Emitida por el Concilio Vaticano II, que inició Juan XXIII y continuó Paulo VI, constituye una evolución, aún en una medida limitada, que planteó una reflexión sobre los errores cometidos por la Iglesia a través de la historia. Entre otros asuntos, reconsidera las posturas teológicas medievales, dando pasos para erradicar los prejuicios contra el pueblo judío que motivaron los numerosos e insólitos atropellos acaecidos a lo largo del tiempo.
En 1975, la Santa Sede publicó una guía en la cual reafirma el reconocimiento de un vínculo entre el judaísmo y el cristianismo, en aspectos históricos, bíblicos, litúrgicos y doctrinales; reitera su rechazo al antisemitismo y asegura que el Holocausto "debe ser visto como una dolorosa consecuencia de la naturaleza maligna de esta forma de odio".

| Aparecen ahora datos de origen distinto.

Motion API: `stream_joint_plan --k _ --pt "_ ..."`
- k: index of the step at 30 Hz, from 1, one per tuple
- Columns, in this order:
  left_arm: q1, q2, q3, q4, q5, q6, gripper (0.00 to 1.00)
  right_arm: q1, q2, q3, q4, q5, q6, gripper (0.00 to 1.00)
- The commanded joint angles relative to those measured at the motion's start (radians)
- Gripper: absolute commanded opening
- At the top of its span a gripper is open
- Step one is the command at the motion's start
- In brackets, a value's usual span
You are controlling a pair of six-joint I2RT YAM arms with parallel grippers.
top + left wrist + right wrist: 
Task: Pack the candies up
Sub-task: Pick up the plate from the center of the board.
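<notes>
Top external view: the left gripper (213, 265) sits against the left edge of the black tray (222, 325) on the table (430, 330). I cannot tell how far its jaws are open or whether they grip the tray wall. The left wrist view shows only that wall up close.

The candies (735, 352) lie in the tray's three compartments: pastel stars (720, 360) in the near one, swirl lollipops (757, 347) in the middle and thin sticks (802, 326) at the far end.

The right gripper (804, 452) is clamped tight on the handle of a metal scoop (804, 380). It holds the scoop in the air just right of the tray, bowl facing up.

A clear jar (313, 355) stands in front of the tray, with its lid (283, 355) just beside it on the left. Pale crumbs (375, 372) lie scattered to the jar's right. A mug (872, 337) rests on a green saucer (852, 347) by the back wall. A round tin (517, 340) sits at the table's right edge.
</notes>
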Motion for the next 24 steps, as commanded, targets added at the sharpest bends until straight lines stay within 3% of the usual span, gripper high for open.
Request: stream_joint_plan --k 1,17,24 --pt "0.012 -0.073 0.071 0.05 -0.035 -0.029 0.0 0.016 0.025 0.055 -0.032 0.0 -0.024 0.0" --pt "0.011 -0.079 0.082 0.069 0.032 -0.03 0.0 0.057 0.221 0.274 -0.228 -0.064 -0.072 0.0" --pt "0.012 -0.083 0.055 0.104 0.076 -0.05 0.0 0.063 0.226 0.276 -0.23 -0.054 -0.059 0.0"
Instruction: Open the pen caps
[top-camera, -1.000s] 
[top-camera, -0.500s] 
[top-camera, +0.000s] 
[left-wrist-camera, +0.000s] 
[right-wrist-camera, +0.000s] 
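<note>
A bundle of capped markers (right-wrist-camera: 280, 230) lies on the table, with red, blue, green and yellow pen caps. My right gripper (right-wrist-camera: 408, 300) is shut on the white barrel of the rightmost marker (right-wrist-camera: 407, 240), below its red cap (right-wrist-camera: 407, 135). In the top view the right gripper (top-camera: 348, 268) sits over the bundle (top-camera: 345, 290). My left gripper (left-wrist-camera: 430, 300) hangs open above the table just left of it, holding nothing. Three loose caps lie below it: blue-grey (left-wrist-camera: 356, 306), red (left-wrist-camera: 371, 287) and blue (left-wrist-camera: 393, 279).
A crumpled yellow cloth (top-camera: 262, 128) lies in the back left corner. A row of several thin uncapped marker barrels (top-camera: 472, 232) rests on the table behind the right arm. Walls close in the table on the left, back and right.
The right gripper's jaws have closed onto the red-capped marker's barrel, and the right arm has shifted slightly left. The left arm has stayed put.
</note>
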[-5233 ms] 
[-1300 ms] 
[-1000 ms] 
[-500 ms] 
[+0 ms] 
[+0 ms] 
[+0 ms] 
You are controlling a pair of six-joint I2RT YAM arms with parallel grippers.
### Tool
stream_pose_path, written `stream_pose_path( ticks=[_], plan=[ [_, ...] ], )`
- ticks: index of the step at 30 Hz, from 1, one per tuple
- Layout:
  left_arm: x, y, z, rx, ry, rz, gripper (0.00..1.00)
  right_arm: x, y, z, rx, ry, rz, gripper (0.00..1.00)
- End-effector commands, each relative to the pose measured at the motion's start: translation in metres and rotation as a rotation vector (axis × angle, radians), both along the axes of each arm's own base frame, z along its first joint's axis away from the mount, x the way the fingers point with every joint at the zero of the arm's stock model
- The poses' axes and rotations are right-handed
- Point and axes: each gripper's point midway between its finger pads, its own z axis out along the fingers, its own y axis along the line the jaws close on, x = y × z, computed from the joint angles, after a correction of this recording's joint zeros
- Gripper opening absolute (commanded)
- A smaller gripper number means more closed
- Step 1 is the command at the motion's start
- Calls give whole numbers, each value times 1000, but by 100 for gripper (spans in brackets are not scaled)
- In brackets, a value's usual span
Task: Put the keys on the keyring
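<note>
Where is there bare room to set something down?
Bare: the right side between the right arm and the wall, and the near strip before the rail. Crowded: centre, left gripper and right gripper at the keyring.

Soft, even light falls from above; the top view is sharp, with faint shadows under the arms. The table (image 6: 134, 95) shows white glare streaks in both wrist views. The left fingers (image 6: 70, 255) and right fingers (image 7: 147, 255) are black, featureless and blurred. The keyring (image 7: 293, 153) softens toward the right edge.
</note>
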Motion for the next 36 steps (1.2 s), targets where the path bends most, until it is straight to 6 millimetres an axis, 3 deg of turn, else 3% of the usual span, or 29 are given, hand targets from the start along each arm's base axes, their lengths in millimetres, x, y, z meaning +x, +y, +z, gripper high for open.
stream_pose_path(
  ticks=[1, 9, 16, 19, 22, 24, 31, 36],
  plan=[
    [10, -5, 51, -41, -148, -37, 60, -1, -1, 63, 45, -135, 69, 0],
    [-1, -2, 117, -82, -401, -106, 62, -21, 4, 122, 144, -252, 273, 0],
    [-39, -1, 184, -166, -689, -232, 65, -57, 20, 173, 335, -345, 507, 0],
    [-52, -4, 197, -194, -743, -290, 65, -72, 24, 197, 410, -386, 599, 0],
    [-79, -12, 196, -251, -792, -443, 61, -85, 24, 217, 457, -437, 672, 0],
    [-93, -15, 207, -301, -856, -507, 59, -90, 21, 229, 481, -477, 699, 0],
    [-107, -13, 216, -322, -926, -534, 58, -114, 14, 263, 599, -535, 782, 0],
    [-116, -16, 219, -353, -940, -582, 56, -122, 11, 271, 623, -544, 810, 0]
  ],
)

En esa senda, la visita de Juan Pablo II a la sinagoga de Roma en 1986, abrió un nuevo capítulo en los nexos interconfesionales. Allí, el Papa admitió la centralidad de Israel para la existencia del pueblo judío.
En 1990, la Comisión Pontificial para la Justicia y la Paz del Vaticano adoptó varias resoluciones sobre el tema del antisemitismo, resaltando la denuncia contra el "antisionismo como una de las formas actuales de antisemitismo, que es ve-hículo del antijudaísmo teológico y se manifiesta a través de críticas injustas y acusaciones indiscriminadas en contra del Estado de Israel".
En la actualidad, el Papa Francisco, quien tiene una gran obra ecuménica en Argentina, le está dando mayor vigor a la armoniosa convivencia interreligiosa.